Exercise prompt.
Write every line below out again exactly, images omitted.

Given data.
○ ○ ○ ○

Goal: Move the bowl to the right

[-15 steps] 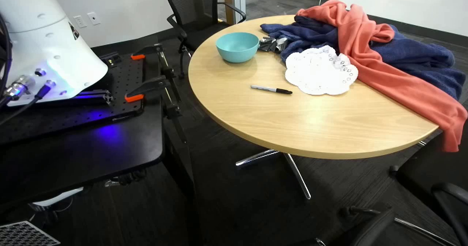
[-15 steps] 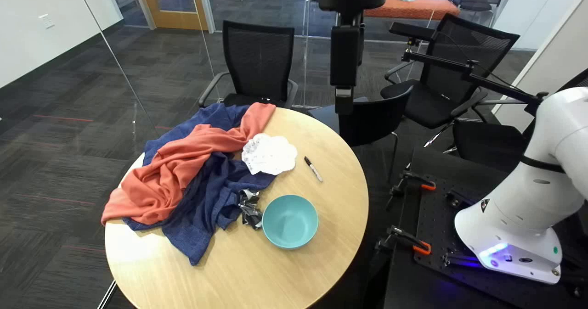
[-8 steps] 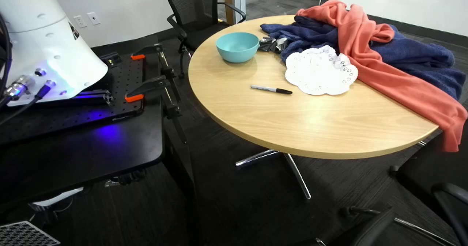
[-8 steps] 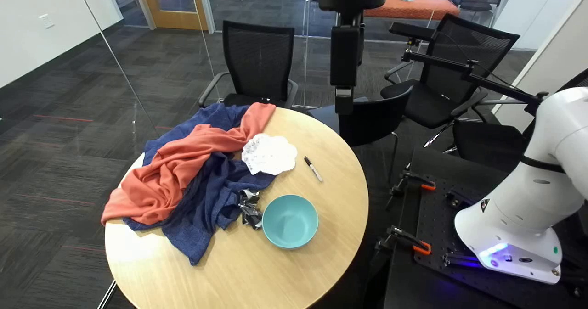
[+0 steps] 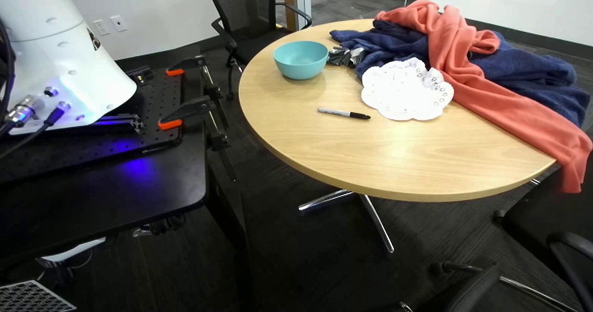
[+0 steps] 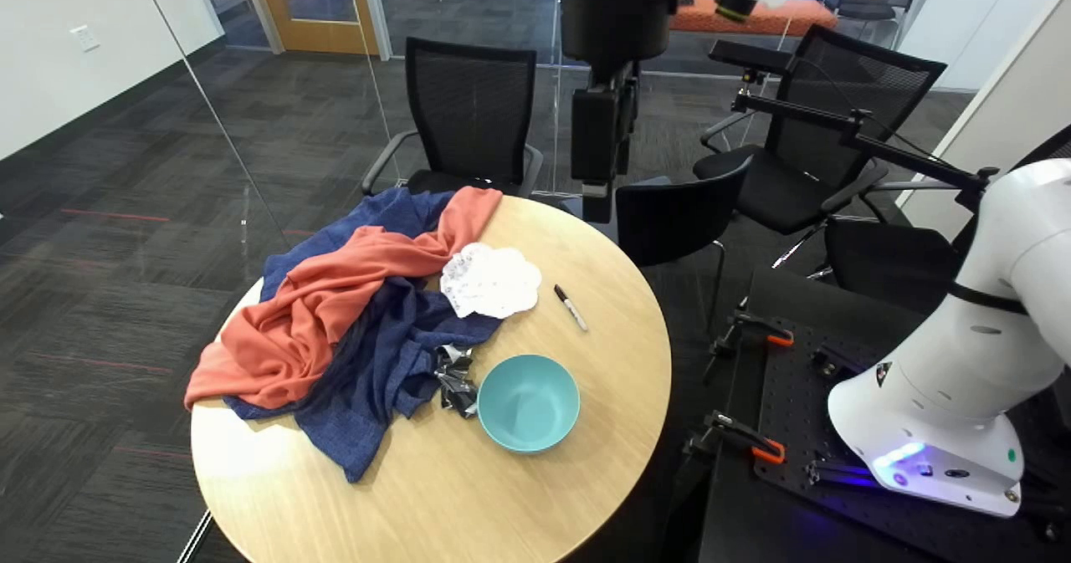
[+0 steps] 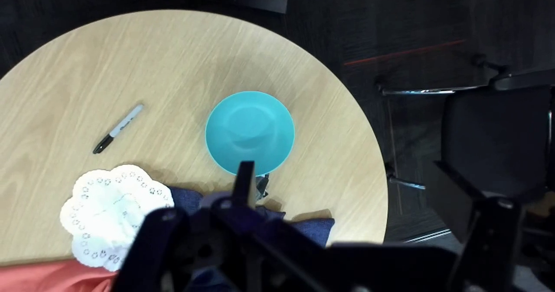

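The teal bowl (image 5: 301, 60) sits upright on the round wooden table (image 5: 333, 149), and it also shows in an exterior view (image 6: 529, 404) and the wrist view (image 7: 250, 127). My gripper (image 7: 342, 164) is open, its two fingers wide apart with nothing between them. In the wrist view one finger overlaps the bowl's lower rim in the picture, but it is well above and not touching. In an exterior view my gripper (image 6: 596, 202) hangs in the air above the table's far edge, fingers pointing down, away from the bowl. It is out of view in the remaining exterior view.
A crumpled silver-black wrapper (image 6: 456, 383) lies against the bowl's side. A white scalloped doily (image 6: 492, 281), a marker (image 6: 571, 308), a navy towel (image 6: 376, 412) and a coral cloth (image 6: 289, 337) lie on the table. Chairs (image 6: 473, 115) stand around it.
In an exterior view my gripper has shifted a little left and slightly down in the last half second, and more of the wrist shows. The bowl and other things have not moved.
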Robot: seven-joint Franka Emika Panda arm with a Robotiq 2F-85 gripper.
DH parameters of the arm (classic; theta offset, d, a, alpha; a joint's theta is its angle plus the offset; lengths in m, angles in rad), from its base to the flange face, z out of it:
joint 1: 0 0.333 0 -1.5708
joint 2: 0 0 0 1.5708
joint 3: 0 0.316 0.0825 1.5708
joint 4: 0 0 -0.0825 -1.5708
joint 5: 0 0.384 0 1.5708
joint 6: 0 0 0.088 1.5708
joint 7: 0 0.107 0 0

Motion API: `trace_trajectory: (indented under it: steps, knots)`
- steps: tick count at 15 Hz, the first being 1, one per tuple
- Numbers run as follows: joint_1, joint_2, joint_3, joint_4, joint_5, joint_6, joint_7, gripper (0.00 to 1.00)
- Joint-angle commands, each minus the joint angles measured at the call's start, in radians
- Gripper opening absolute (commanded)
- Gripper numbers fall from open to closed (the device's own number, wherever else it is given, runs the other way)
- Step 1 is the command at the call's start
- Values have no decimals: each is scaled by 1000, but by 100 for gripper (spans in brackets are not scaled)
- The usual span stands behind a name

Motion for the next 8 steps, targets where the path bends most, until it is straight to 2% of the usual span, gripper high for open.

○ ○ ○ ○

Task solution.
Goal: Move the bowl to the right

[-15 steps] 
[-15 steps] 
[-8 steps] 
[-8 steps] 
[+0 steps] 
[+0 steps] 
[+0 steps] 

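The teal bowl (image 5: 301, 60) sits upright on the round wooden table (image 5: 333, 149), and it also shows in an exterior view (image 6: 529, 404) and the wrist view (image 7: 250, 127). My gripper (image 7: 342, 164) is open, its two fingers wide apart with nothing between them. In the wrist view one finger overlaps the bowl's lower rim in the picture, but it is well above and not touching. In an exterior view my gripper (image 6: 596, 202) hangs in the air above the table's far edge, fingers pointing down, away from the bowl. It is out of view in the remaining exterior view.
A crumpled silver-black wrapper (image 6: 456, 383) lies against the bowl's side. A white scalloped doily (image 6: 492, 281), a marker (image 6: 571, 308), a navy towel (image 6: 376, 412) and a coral cloth (image 6: 289, 337) lie on the table. Chairs (image 6: 473, 115) stand around it.
In an exterior view my gripper has shifted a little left and slightly down in the last half second, and more of the wrist shows. The bowl and other things have not moved.
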Robot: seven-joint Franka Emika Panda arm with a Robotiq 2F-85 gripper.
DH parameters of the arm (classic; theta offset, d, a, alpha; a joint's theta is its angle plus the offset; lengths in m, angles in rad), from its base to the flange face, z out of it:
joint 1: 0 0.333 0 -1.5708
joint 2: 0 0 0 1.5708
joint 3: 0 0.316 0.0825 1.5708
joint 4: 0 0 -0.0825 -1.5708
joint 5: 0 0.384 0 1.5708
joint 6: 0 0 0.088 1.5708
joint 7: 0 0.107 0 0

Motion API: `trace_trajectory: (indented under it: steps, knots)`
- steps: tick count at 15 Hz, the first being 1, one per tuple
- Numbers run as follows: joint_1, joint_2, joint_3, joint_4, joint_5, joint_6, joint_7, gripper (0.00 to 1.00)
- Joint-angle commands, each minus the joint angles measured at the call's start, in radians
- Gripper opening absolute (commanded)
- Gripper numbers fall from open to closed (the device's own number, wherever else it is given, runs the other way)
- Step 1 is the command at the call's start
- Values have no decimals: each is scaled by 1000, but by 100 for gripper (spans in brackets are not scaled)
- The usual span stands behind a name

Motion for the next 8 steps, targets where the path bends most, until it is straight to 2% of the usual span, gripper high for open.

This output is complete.